RGLab / CytoML

A GatingML Interface for Cross Platform Cytometry Data Sharing
GNU Affero General Public License v3.0
29 stars 14 forks source link

gatingset_to_flowjo output workspace doesn't include all samples if they have the same $FIL keyword #122

Closed bradleyed closed 3 years ago

bradleyed commented 3 years ago

Describe the bug I want to use the CytoML and flowWorkspace packages to help with analysis of some old flow cytometry data. I am having an issue with the gatingset_to_flowjo function:

The fcs files associated with the input XML workspace (FJ version 9) were named generically by DIVA and data files from the same well location in different plates have the same name (though the files are in different sub-folders for each plate). The problem is that the output workspace file (.wsp) omits all but one of any identically named fcs files (files sharing the same "$FIL." keyword).

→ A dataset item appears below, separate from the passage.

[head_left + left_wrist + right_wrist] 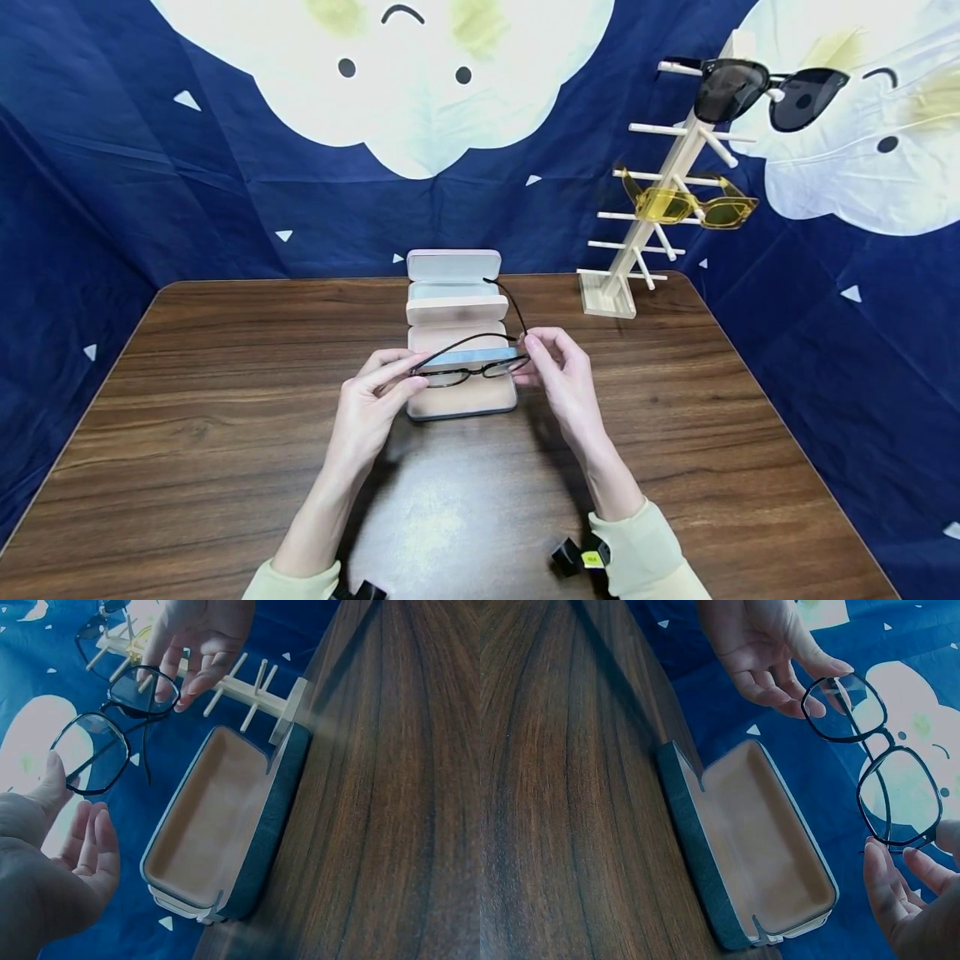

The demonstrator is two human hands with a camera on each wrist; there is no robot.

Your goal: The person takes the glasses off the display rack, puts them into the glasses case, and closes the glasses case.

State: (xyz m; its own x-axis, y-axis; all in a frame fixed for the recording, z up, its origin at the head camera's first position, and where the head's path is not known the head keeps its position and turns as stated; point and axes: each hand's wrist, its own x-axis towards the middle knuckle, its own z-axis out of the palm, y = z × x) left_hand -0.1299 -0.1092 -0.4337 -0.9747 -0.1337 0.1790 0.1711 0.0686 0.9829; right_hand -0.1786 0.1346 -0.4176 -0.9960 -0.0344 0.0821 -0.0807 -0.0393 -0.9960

The files are easily differentiated in flowWorkspace thanks to the event count being appended to the $FIL keyword, but only one of the files ends up exported to the flowjo V10 workspace.

Since we are all at the hutch, I can send FCS files and the input xml directly to you if desired, but I cannot upload them to a public site.

I believe I am using versions of the package that correspond with Bioconductor 3.12. I intended to try this code using the development versions of the cytoverse package, but I am currently have some issues installing via "cytoverse::cytoverse_update(repo = "github)".
And I think that problem is related to Rtools, which I am also having issues installing. If this is an issue that would be solved using the development version, please let me know.

Thanks!

Brad

To Reproduce Steps to reproduce the behavior:

library(tidyverse)
library(flowWorkspace)
#> As part of improvements to flowWorkspace, some behavior of
#> GatingSet objects has changed. For details, please read the section
#> titled "The cytoframe and cytoset classes" in the package vignette:
#> 
#>   vignette("flowWorkspace-Introduction", "flowWorkspace")
library(CytoML)
home_dir <- "C:/Users/brade/Desktop/reprex_CytoML"
## modified the name of fcs files (added stimulation to end) to see if this had any effect.  It doesn't, as name is drawn from $FIL keyword
list.files(home_dir, pattern = "Specimen_001_A1_A01",full = F,recursive = T)
#> [1] "FCS_BCE/DMSO/Specimen_001_A1_A01_DMSO.fcs"
#> [2] "FCS_BCE/pp65/Specimen_001_A1_A01_pp65.fcs"
#> [3] "FCS_BCE/SEB/Specimen_001_A1_A01_SEB.fcs"
ws2 <- open_flowjo_xml(file = paste0(home_dir, "/20210121_2 Workspace.xml"))
ws2
#> File location:  C:/Users/brade/Desktop/reprex_CytoML/20210121_2 Workspace.xml 
#> 
#> Groups in Workspace
#>          Name Num.Samples
#> 1 All Samples           3
#> 2        test           3
gs2 <- flowjo_to_gatingset(ws2, name = "test", execute = T,leaf.bool = F,skip_faulty_gate = T)
gs2
#> A GatingSet with 3 samples
sampleNames(gs2)
#> [1] "Specimen_001_A1_A01.fcs_400367" "Specimen_001_A1_A01.fcs_348976"
#> [3] "Specimen_001_A1_A01.fcs_241564"
flowWorkspace::keyword(gs2,keyword = "$FIL")
#>                      $FIL
#> 1 Specimen_001_A1_A01.fcs
#> 2 Specimen_001_A1_A01.fcs
#> 3 Specimen_001_A1_A01.fcs
gatingset_to_flowjo(gs2, outFile = paste0(home_dir, "/reprex2.wsp" ))
#> Warning in gatingset_to_flowjo(gs2, outFile = paste0(home_dir, "/reprex2.wsp")):
#> docker image 'rglab/gs-to-flowjo:2.2' is built with different cytolib version of
#> from R package: 2.2.0 vs 2.2.1
#> Using docker image rglab/gs-to-flowjo:2.2 to write FlowJo workspace...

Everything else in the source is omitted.